PROBLEM DETAILS: So that the copy stays text only, transcribe the data below exactly and exclude the images.

DATA SECTION:

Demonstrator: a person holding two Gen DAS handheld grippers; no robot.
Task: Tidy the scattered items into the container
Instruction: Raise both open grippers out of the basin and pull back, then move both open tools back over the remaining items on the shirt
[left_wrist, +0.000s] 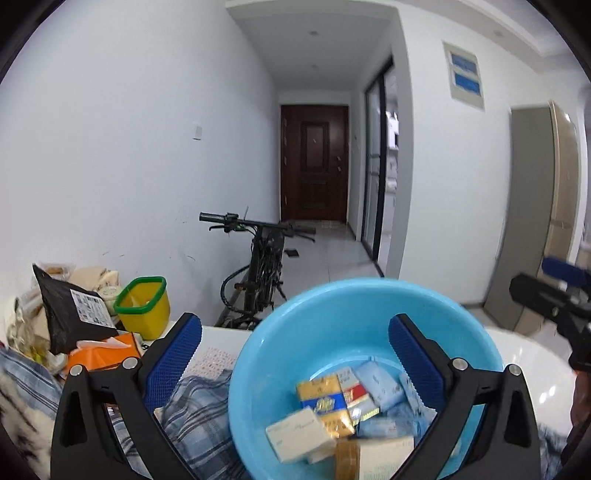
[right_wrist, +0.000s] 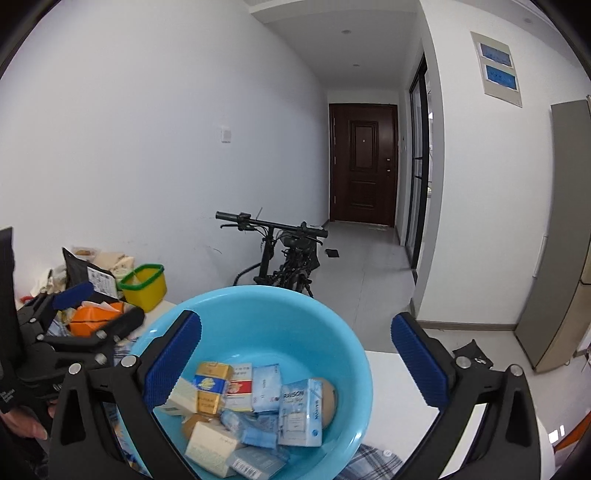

SOLUTION TO THIS TASK:
Demonstrator: a person holding two Gen DAS handheld grippers; no robot.
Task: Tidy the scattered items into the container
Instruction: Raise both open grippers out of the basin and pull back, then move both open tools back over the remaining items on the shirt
[left_wrist, +0.000s] 
[right_wrist, +0.000s] 

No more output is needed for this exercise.